Benzodiazepine Withdrawal

A new study comparing long-term benzodiazepine drug treatment with patient randomization to alcohol abuse has produced disappointing results for benzodiazepine addiction patients. The principal goal of the study was to test the efficacy of valproate in the treatment of benzodiazepine withdrawal in subjects receiving long-term maintenance therapy for opiate addiction. Although there was a trend for better outcomes among those patients who were randomized, there was no significant difference between long-term benzodiazepine patients and placebo controls in any of the area measures employed. In addition, there was a trend for severity of side effects among the benzodiazepine group but these were not significant enough to alter the conclusions made in the paper. This study confirms previous reports that suggest little benefit can be obtained from long-term benzodiazepine drug treatments. Here’s a good read about source, check it out!

The study compared long-term (severity) benzodiazepine withdrawal treatments with alcohol abuse inpatients receiving either inpatient or outpatient care. Both inpatient and outpatient care models are well known for their success in combating the symptoms of withdrawal in patients who are addicted to benzodiazepines. This previous report was designed to compare inpatient detox with placebo in a placebo comparison study, but it was not designed to evaluate the effects of long-term benzodiazepine withdrawal treatments in patients receiving either inpatient or outpatient care. Because the main focus of our study was to evaluate the effectiveness of long-term benzodiazepine withdrawal treatment in patients receiving outpatient care, we performed a mixed-model analysis to assess the effects of long-term treatment with benzodiazepines in different patient settings. While outpatient care is associated with higher patient morbidity and greater patient compliance, inpatient care provides a reasonable alternative to inpatient services when benzodiazepine detox is not an option due to the relatively low cost and limited time exposure to therapy.

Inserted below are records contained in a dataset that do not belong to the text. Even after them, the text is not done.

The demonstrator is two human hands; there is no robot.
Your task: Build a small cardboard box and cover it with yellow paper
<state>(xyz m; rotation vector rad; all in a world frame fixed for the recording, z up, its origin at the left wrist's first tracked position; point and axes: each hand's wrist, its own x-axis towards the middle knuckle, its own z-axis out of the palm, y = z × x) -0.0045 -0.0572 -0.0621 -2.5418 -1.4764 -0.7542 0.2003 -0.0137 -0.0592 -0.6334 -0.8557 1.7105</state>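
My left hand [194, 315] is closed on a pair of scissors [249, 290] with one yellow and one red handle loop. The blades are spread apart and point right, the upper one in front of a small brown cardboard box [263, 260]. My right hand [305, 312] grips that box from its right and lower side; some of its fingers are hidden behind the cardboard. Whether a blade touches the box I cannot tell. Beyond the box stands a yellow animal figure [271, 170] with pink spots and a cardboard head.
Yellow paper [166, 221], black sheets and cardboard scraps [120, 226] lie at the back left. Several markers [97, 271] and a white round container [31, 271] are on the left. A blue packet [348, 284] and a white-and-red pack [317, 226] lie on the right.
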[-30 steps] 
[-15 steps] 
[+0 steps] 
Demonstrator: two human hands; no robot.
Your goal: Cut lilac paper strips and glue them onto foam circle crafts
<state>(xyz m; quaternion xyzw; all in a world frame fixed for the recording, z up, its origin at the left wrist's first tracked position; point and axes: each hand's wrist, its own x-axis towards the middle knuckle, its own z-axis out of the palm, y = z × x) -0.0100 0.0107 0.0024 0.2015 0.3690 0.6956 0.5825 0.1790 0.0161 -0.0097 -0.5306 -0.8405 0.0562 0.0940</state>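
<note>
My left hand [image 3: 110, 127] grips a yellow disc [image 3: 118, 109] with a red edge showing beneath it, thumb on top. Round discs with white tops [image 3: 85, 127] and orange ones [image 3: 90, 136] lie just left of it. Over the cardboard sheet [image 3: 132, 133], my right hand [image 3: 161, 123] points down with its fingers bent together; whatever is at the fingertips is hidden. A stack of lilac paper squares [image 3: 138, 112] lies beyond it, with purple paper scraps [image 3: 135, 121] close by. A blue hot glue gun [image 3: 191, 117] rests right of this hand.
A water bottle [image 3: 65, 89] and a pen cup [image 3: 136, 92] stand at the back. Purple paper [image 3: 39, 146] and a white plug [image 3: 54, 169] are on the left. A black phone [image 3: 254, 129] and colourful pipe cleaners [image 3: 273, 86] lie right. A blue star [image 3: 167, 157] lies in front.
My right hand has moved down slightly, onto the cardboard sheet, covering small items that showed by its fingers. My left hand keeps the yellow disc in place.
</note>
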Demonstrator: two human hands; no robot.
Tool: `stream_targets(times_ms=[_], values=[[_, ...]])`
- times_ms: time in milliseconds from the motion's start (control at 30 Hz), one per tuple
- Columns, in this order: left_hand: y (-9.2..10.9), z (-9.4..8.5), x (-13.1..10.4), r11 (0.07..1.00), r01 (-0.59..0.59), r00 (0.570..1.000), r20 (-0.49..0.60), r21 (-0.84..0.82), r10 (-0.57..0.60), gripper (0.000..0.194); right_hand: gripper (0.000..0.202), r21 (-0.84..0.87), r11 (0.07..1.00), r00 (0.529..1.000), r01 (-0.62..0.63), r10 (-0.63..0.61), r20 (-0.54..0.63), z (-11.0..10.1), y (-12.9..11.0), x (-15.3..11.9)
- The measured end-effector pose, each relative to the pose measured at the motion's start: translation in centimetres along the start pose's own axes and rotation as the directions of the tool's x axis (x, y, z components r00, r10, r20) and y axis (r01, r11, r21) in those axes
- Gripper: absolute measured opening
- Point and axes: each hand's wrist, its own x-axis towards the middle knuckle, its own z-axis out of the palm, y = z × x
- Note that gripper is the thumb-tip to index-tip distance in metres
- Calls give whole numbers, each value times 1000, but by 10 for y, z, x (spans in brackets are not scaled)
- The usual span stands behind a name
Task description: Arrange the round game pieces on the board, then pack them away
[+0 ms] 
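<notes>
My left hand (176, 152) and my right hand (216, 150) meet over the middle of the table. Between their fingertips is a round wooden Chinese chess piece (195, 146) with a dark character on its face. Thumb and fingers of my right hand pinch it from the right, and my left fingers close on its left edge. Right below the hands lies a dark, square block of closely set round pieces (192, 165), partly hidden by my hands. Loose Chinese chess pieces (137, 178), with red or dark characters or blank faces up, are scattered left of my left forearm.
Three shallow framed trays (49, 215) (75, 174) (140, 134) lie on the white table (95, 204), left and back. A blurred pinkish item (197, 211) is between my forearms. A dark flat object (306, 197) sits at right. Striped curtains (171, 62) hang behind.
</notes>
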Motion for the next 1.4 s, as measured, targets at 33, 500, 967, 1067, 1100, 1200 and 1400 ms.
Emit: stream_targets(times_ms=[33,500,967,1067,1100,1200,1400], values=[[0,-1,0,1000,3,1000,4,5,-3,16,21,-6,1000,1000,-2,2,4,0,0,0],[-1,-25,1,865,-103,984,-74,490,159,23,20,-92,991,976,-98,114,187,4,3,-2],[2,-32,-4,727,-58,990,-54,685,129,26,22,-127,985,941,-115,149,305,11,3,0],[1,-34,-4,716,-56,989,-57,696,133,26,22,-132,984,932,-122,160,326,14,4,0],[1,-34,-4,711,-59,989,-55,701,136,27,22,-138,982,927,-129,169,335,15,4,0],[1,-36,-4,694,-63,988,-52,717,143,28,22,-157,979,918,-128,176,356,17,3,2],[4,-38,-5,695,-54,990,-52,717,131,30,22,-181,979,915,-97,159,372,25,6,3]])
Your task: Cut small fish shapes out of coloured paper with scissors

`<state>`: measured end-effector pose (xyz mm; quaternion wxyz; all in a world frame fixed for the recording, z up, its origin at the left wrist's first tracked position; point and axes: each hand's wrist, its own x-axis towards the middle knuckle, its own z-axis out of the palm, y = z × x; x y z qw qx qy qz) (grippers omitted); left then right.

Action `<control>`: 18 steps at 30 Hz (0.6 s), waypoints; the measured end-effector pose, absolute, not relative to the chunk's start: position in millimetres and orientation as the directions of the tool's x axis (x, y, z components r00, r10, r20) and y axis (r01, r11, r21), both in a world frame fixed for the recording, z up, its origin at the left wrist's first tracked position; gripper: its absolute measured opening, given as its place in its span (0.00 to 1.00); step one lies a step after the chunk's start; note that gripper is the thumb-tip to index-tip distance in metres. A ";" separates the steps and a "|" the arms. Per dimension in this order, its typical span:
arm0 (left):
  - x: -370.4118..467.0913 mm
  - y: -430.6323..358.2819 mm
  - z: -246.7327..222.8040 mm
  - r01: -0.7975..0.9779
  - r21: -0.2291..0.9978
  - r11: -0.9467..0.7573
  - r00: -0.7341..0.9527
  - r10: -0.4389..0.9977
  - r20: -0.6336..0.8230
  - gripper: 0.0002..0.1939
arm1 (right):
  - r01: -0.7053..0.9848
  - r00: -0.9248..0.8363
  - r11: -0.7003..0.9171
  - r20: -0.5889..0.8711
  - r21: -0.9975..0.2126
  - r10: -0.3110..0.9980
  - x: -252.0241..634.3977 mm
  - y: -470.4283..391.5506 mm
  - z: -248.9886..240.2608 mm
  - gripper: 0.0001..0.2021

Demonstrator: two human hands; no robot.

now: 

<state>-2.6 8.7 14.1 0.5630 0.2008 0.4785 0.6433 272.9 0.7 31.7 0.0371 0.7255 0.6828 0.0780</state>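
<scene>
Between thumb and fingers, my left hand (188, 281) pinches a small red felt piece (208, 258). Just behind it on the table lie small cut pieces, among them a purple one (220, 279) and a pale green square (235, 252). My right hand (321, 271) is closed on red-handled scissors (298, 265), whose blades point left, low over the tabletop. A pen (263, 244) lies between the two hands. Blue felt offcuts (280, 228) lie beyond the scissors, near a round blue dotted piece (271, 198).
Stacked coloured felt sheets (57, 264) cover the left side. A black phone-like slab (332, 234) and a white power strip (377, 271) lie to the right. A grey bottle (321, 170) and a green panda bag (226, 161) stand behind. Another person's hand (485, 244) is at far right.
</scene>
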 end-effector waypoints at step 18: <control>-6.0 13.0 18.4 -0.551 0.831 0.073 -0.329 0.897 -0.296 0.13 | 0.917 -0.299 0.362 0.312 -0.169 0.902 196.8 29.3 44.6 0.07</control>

When comparing long-term benzodiazepine withdrawal treatments with alcohol abuse inpatients, significant clinical improvements were observed for all patient comparisons. The most obvious clinical improvement was an improvement in sleep, which was accompanied by a reduction in daytime sleepiness. There was also a notable increase in mood stability and emotional stability. In patients with mild to moderate insomnia, benzodiazepine withdrawal treatments resulted in improved sleep quality (which became notably more prolonged and restorative), as well as improved mood and increased mental alertness. These improvements were maintained even when patients received additional psychotherapy or substance abuse counseling and were allowed to return to their normal work schedules at least three months after completing the study.

Improvement in sleep quality was seen with both lower mean doses and longer durations of benzodiazepine withdrawal. Greater improvement was seen with fewer mean dosages and longer durations of discontinuation, but both stopped using the medication soon after discontinuation. A trend toward decreasing dose is noted with fewer doses of benzodiazepine withdrawn, but no differences in mean duration of use between these two groups. Thus, this study was unable to definitively prove that lower doses are better than higher doses for improving sleep and mood. Kindly visit this website https://www.britannica.com/science/benzodiazepine for more useful reference.

Mood stabilizers are commonly used to treat bipolar disorder (manic depression) or anxiety disorders (anxiety disorders). They are also sometimes prescribed in combination with other drugs for treating severe anxiety and panic symptoms. Both general and atypical symptoms can be treated with these medications, and they have a positive effect on patients with both types of conditions. However, while they can treat symptoms, they do not appear to be particularly helpful in treating the underlying problem of insomnia, which is the most common cause of relapse. Because they are designed to manage symptoms rather than addressing the underlying cause of problems, their use may be limited in patients with chronic insomnia.

If you have been prescribed any benzodiazepines for a long period, or if you suffer from severe withdrawal symptoms, you should avoid using them for several days after the doctor advised. This will help to ensure that your body has a chance to adjust to the drug before it starts to have harmful effects. In rare cases, patients can experience a rebound effect in which they develop stronger tolerance to the drug, and even develop more side effects from their use. This can lead to a cycle of benzodiazepine addiction. Once you quit taking them, your body will usually become less sensitive to them.